Elle a accompagné le public du planétarium Lê à l’intérieur du nouveau bâtiment de chimie dans un voyage à travers les différentes étapes de la vie et de la carrière d’Alexandre, en commençant par son temps en tant qu’étudiant à l’Université de Pennsylvanie et au Woman’s Medical College de Pennsylvanie.

Chaque étape de sa carrière professionnelle a rencontré des obstacles et des barrières, mais il a fait preuve de résilience.

“Après avoir obtenu son diplôme de l’Université de Pennsylvanie en seulement trois ans, Virginia est partie pour Kansas City en 1925 pour terminer son stage à l’hôpital car aucun hôpital de Philadelphie ne l’accepterait comme stagiaire en raison de sa race”, a déclaré Gamble.

Après avoir terminé son stage dans le Midwest, Alexander est retournée sur la côte Est et a converti une partie de sa maison à Brewerytown (nord de Philadelphie) en une clinique de six lits appelée Aspiranto Health Home.

Alexander a eu du mal à trouver un traitement égal pour ses patients dans les hôpitaux, mais a insisté pour traiter à la fois les patients afro-américains et blancs à la fin des années 1930 et 1940.

La foi était essentielle pour Alexandre. Lorsqu’il était étudiant de première année à l’Université de Pennsylvanie en 1917, il a assisté à sa première réunion Quaker. De nombreux patients blancs d’Alexandre étaient membres de la Society of Friends (Quakers).

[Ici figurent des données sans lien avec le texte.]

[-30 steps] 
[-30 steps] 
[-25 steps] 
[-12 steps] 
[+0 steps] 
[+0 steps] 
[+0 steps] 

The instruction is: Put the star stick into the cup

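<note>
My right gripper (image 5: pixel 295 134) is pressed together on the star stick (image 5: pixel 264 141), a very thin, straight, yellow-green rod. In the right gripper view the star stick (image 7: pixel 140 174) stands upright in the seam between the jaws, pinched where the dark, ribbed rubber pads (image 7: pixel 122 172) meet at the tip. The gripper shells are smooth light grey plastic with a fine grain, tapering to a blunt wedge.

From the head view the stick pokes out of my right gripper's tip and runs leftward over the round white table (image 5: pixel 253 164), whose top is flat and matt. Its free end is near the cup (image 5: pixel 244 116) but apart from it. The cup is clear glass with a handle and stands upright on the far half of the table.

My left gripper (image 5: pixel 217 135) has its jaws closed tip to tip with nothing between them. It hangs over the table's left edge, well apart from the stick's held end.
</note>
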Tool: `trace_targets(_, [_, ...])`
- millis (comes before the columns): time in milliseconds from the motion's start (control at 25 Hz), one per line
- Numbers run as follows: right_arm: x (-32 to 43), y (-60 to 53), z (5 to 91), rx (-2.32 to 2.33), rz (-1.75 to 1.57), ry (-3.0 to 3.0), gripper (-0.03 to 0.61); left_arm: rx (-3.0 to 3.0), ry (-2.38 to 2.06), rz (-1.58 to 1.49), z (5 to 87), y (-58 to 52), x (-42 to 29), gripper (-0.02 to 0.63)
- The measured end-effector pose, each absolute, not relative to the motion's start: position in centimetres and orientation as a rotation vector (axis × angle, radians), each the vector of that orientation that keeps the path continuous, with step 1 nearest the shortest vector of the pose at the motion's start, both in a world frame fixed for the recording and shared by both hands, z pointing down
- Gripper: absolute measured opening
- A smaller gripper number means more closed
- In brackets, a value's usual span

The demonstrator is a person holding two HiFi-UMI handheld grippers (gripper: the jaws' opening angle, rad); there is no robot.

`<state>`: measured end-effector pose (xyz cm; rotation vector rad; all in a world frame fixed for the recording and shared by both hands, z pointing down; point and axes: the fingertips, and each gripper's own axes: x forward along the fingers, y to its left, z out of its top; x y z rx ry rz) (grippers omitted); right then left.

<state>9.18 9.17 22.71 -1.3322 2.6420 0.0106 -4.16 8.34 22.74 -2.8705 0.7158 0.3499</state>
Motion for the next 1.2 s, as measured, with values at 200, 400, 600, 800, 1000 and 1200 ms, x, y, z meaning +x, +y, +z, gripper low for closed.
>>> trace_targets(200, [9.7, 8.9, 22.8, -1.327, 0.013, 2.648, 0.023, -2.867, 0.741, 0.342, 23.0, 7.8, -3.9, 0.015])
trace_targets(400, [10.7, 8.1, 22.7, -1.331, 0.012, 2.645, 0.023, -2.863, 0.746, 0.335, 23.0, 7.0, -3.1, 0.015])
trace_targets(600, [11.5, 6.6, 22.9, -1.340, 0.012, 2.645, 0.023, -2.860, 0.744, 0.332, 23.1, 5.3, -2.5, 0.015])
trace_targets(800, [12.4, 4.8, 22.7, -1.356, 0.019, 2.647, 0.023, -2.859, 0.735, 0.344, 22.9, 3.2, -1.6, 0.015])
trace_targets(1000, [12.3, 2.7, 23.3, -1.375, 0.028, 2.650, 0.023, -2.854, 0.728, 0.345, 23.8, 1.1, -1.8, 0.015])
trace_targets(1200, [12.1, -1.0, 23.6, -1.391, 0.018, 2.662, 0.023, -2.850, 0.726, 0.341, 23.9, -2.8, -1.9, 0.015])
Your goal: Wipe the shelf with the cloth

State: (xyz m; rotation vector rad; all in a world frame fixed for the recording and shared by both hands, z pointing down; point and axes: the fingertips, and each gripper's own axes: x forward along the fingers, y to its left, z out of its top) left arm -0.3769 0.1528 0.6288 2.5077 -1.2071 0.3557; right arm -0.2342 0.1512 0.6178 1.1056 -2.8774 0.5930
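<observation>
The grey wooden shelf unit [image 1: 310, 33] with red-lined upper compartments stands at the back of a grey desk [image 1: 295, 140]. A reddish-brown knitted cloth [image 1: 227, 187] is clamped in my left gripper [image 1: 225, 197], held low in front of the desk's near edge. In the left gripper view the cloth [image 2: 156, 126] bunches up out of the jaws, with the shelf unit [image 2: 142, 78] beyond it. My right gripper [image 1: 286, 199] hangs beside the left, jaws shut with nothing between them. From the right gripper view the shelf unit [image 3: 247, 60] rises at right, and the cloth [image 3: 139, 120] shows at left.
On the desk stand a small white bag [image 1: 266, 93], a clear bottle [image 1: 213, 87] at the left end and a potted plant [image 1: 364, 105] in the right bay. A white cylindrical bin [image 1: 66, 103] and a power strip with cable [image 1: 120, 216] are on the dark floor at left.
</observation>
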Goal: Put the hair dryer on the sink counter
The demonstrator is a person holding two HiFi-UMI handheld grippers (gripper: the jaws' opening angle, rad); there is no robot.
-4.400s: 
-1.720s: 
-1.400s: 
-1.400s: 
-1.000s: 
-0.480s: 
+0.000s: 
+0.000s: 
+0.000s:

“Elle avait des amis proches lors des réunions mensuelles de Race and Arch Street (Quaker) et a rejoint le Fireside Club, un groupe interracial d’amis blancs et afro-américains dédiés à la compréhension interracial”, a déclaré Gamble.

Alexander est devenu le premier Afro-Américain nommé à la réunion annuelle du Comité de Philadelphie sur les relations raciales. Dans le cadre de ses efforts avec ce comité, il a travaillé pour intégrer l’hôpital de Philadelphie. Au bout d’un moment, Alexander a essayé de rejoindre la réunion mensuelle des amis de Germantown.

“Malgré son statut déjà respecté dans la communauté Quaker, les Amis étaient une fois de plus divisés pour soutenir son adhésion”, a déclaré Gamble. “En 1931, plus d’un an après avoir postulé (et 14 ans après sa première réunion Quaker), elle a finalement été approuvée pour devenir membre et est devenue la seule réunion mensuelle afro-américaine (Quaker) de Germantown Friends.”

Au fil des ans, Alexander s’est battu pour faire tomber les barrières systémiques dans la profession médicale et a plaidé au nom de ses patients noirs. Il a mené des recherches sur les problèmes sociaux, économiques et sanitaires du nord de Philadelphie, obtenant des résultats surprenants sur les disparités en matière de santé affectant les patients noirs, notamment les taux de mortalité infantile élevés et les taux de mortalité plus élevés dus à la tuberculose. En 1936, Alexander est devenu le premier étudiant noir à fréquenter la Yale School of Public Health.

Alexander a ouvert la voie à d’autres jeunes médecins et à sa collègue, le Dr Helen Dickens, qui encadre Gamble.

Gamble est l’auteur de plusieurs publications acclamées sur l’histoire de la race et du racisme dans la médecine et la bioéthique américaines, est membre de la National Academy of Medicine et de la National Academy of Sciences, et est membre du Hastings Center. Il a présidé le comité qui a mené une campagne réussie pour obtenir des excuses en 1997 du président Clinton pour l’étude de santé publique américaine sur la syphilis à Tuskegee.

La série de conférences sur les maladies infectieuses de Daniel E. et Helen N. Sonenshine a été créée pour que les étudiants de l’ODU puissent apprendre, écouter et rencontrer des scientifiques expérimentés dans l’espoir qu’ils puissent entrer ou contribuer au domaine des maladies infectieuses.